WHAT YOU SHOULD DO —
The reply should contain each record below, returned exactly as given.

───── DATA EXTRACT

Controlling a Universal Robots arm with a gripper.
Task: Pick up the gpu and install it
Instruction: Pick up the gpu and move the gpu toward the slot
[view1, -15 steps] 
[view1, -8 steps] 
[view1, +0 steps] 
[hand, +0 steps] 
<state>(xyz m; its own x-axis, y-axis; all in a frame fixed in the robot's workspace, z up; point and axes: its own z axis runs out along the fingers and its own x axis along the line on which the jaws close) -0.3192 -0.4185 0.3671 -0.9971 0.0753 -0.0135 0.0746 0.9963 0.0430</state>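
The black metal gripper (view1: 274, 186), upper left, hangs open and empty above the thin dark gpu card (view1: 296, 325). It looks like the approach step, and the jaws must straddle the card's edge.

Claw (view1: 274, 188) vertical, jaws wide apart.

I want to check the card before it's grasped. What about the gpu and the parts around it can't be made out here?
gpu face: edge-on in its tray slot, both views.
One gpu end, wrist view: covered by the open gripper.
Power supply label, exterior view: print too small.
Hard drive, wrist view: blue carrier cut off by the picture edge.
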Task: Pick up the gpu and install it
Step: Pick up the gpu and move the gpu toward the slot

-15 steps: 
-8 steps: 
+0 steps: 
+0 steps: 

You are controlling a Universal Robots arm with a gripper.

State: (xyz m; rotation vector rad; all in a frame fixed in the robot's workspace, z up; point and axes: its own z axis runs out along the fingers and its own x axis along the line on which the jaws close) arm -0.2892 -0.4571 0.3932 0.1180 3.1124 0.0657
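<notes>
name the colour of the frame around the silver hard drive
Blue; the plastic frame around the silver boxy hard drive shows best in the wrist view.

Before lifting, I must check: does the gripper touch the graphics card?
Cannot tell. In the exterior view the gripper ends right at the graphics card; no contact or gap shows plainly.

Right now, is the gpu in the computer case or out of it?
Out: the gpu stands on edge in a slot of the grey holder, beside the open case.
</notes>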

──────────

EXERCISE OUTPUT —
Controlling a Universal Robots arm with a gripper.
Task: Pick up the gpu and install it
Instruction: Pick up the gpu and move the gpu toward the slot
[view1, -15 steps] 
[view1, -8 steps] 
[view1, +0 steps] 
[hand, +0 steps] 
<state>(xyz m; its own x-axis, y-axis; all in a frame fixed in the robot's workspace, z up; point and axes: its own z axis runs out along the fingers and its own x axis along the line on which the jaws close) -0.3192 -0.4185 0.3671 -0.9971 0.0753 -0.0135 0.0746 0.9963 0.0430</state>
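The black metal gripper (view1: 274, 186), upper left, hangs open and empty above the thin dark gpu card (view1: 296, 325). It looks like the approach step, and the jaws must straddle the card's edge.

Claw (view1: 274, 188) vertical, jaws wide apart.

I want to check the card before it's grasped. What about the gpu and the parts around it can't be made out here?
gpu face: edge-on in its tray slot, both views.
One gpu end, wrist view: covered by the open gripper.
Power supply label, exterior view: print too small.
Hard drive, wrist view: blue carrier cut off by the picture edge.
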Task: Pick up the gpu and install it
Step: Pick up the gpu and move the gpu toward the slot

-15 steps: 
-8 steps: 
+0 steps: 
+0 steps: 

You are controlling a Universal Robots arm with a gripper.

State: (xyz m; rotation vector rad; all in a frame fixed in the robot's workspace, z up; point and axes: its own z axis runs out along the fingers and its own x axis along the line on which the jaws close) arm -0.2892 -0.4571 0.3932 0.1180 3.1124 0.0657
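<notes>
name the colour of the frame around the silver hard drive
Blue; the plastic frame around the silver boxy hard drive shows best in the wrist view.

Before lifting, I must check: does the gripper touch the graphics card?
Cannot tell. In the exterior view the gripper ends right at the graphics card; no contact or gap shows plainly.

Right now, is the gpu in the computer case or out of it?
Out: the gpu stands on edge in a slot of the grey holder, beside the open case.
</notes>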

No other output is needed; the exercise is complete.